The Coda Distributed File System
The origin of disconnected operation in Coda lies in one of the original research aims of the project: to provide a file system with resilience to network failures. AFS, which supported thousands of clients in the late 80s on the CMU campus had become so large that network outages and server failures occurred somewhere almost every day. This was a nuisance. Coda also turned out to be a well-timed effort because of the rapid advent of mobile clients (viz. laptops). Coda's support for failing networks and servers equally applied to mobile clients.

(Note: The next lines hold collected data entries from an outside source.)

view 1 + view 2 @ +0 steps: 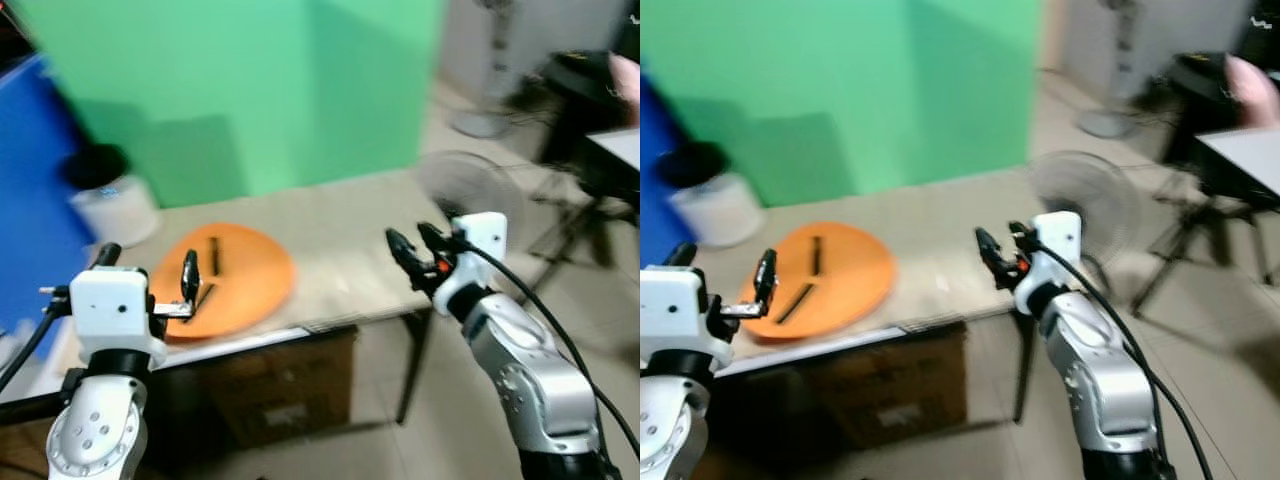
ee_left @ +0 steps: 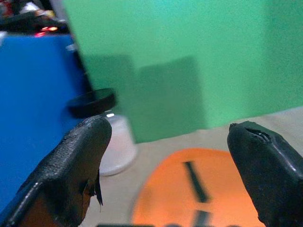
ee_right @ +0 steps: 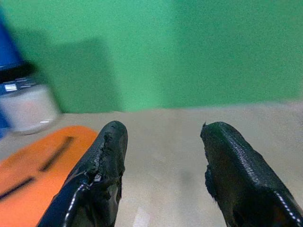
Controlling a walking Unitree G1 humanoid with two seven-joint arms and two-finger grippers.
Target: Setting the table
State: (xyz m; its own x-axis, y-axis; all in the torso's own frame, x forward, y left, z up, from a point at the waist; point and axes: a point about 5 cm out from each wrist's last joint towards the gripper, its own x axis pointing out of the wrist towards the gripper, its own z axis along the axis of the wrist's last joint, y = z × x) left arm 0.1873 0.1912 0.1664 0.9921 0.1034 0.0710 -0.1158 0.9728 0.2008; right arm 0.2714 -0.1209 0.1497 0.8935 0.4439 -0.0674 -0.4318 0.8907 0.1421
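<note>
While the orange placemat (image 1: 225, 278) is lying on the left part of the bench (image 1: 350, 250) with two dark strips on it, a white jar (image 1: 112, 205) is standing just beyond it — far left. Both tools are hovering empty with fingers spread: left tool (image 1: 150, 285) over the placemat's near edge, right tool (image 1: 418, 248) over the bench's right end — a fan (image 1: 470, 185) behind.

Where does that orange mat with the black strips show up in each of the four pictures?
Left eye: orange mat lies on the table's left part, beyond the left hand.
Right eye: lower left.
Left wrist: bottom centre, between the fingers.
Right wrist: bottom-left corner.
Shared landmark: white jar with black lid, behind the mat.
</note>
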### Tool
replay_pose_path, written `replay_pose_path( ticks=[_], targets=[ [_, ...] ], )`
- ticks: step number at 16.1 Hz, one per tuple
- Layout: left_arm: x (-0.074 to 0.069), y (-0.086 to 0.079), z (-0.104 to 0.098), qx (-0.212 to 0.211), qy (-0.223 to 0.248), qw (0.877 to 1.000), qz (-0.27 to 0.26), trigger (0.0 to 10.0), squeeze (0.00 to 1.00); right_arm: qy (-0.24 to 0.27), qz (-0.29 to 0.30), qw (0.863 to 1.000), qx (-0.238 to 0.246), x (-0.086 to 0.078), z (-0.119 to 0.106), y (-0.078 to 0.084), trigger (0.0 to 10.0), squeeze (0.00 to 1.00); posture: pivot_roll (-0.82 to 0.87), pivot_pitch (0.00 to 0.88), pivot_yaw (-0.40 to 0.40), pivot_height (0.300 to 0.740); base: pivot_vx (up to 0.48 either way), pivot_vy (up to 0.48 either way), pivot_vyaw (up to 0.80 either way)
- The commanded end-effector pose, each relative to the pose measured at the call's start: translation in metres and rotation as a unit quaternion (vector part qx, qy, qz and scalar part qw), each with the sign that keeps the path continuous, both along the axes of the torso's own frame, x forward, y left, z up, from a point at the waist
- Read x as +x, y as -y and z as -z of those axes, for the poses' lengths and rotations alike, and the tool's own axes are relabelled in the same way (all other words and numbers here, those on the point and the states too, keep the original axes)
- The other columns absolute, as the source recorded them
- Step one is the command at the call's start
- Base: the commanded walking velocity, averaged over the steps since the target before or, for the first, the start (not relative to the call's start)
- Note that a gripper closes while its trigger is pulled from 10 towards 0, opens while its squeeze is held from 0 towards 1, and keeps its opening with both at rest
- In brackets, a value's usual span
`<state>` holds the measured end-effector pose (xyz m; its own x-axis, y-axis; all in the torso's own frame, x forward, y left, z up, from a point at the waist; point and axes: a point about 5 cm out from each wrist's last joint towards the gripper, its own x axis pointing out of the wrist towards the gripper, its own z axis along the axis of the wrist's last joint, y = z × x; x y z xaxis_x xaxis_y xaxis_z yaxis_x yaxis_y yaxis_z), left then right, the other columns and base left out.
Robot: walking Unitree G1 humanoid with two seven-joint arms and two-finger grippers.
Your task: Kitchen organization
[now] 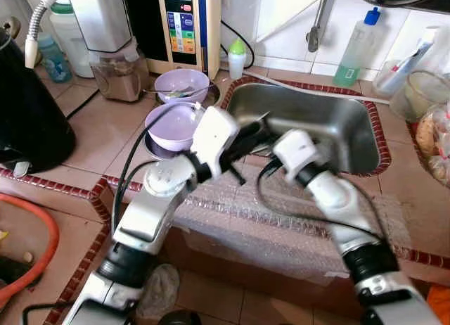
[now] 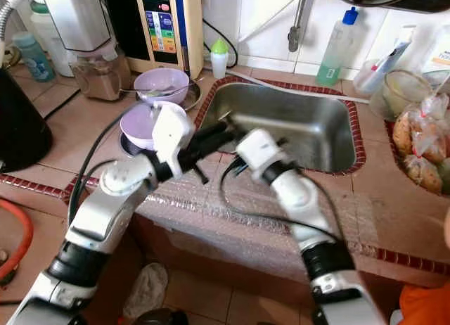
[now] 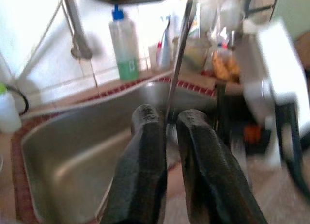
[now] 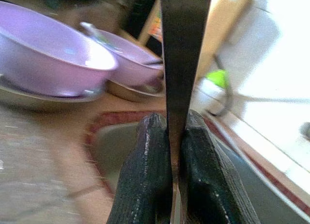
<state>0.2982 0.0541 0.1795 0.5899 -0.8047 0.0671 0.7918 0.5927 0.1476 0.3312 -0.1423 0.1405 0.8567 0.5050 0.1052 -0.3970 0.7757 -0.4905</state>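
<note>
A thin flat metal utensil (image 4: 185, 44) is held over the near left corner of the steel sink (image 1: 337, 121). My right gripper (image 4: 173, 121) is shut on it, pads tight against both faces. My left gripper (image 3: 167, 118) meets it from the other side, and the utensil's narrow edge (image 3: 177, 59) rises from between its close-set fingers. From the head camera, the left gripper (image 1: 254, 131) and the right gripper (image 1: 264, 155) come together at the sink's rim. Two purple bowls (image 1: 172, 124) (image 1: 181, 82) stand on metal plates left of the sink.
Bubble wrap (image 1: 281, 226) covers the counter's front edge. A green soap bottle (image 1: 355, 51) and the tap stand behind the sink. Bagged food (image 1: 432, 138) lies at the right. A blender (image 1: 116, 65), a water machine (image 1: 186, 22) and a black pot (image 1: 28, 114) crowd the left.
</note>
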Motion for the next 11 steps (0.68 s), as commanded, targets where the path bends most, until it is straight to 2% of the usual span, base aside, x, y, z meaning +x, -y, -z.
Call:
replay_pose_path(
  ticks=[1,4,7,10,11],
  targets=[
    [0.001,-0.001,0.000,0.005,0.002,1.000,-0.004,10.0,1.00,0.010,0.005,1.000,0.004,0.005,-0.006,0.000,0.0,0.00,-0.06,0.000,0.046,0.740,0.000,0.000,0.00],
    [-0.003,-0.006,0.001,-0.005,-0.002,1.000,-0.019,10.0,1.00,0.009,0.008,1.000,-0.001,0.012,-0.006,0.000,0.0,0.00,-0.03,0.000,0.043,0.740,0.000,0.000,0.00],
    [-0.007,-0.020,0.004,-0.013,0.003,0.998,-0.061,10.0,1.00,-0.013,0.034,0.999,0.007,0.026,-0.004,0.003,0.0,0.00,-0.01,0.000,0.040,0.740,0.000,0.000,0.00],
    [-0.014,-0.039,0.015,-0.018,-0.008,0.992,-0.127,10.0,1.00,-0.070,0.083,0.993,0.035,0.040,0.004,0.012,0.0,0.00,0.05,0.017,0.035,0.740,0.000,0.000,0.00],
    [-0.024,-0.052,0.024,-0.019,-0.020,0.987,-0.158,10.0,1.00,-0.109,0.117,0.986,0.052,0.046,0.009,0.017,0.0,0.00,0.08,0.030,0.032,0.740,0.000,0.000,0.00]
  ],
)
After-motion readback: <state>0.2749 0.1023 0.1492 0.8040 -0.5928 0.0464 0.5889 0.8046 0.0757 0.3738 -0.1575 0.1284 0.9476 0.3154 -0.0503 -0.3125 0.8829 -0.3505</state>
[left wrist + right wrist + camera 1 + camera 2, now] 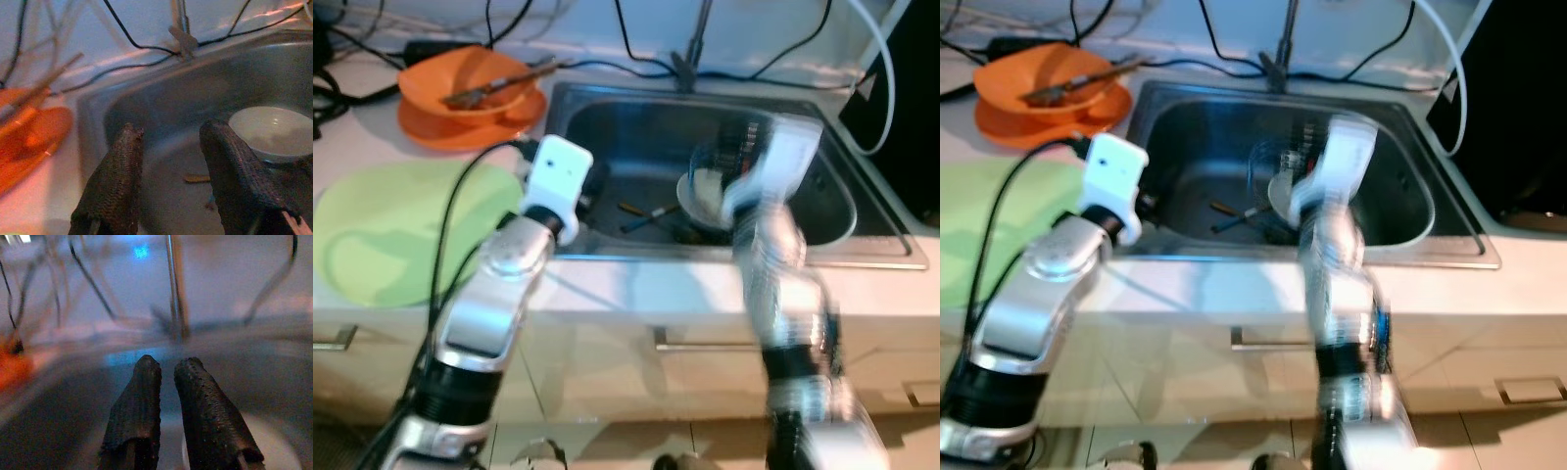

We saw in the previous section that Coda caches all information needed to provide access to the data. When updates to the file system are made, these need to be propagated to the server. In normal connected mode, such updates are propagated synchronously to the server, i.e., when the update is complete on the client it has also been made on the server. If a server is unavailable or if the network connections between client and server fail, such an operation will incur a time-out error and fail. Sometimes, nothing can be done. For example, trying to fetch a file, which is not in the cache, from the servers is impossible without a network connection. In such cases, the error must be reported to the calling program. However, often the time-out can be handled gracefully as follows.
To support disconnected computers or to operate in the presence of network failures, Venus will not report failure(s) to the user when an update incurs a time-out. Instead, Venus realizes that the server(s) in question are unavailable and that the update should be logged on the client. During disconnection, all updates are stored in the CML, the client modification log, which is frequently flushed to disk. The user doesn't notice anything when Coda switches to disconnected mode. Upon re-connection to the servers, Venus will reintegrate the CML: it asks the server to replay the file system updates on the server, thereby bringing the server up to date. Additionally the CML is optimized—for example, it cancels out if a file is first created and then removed.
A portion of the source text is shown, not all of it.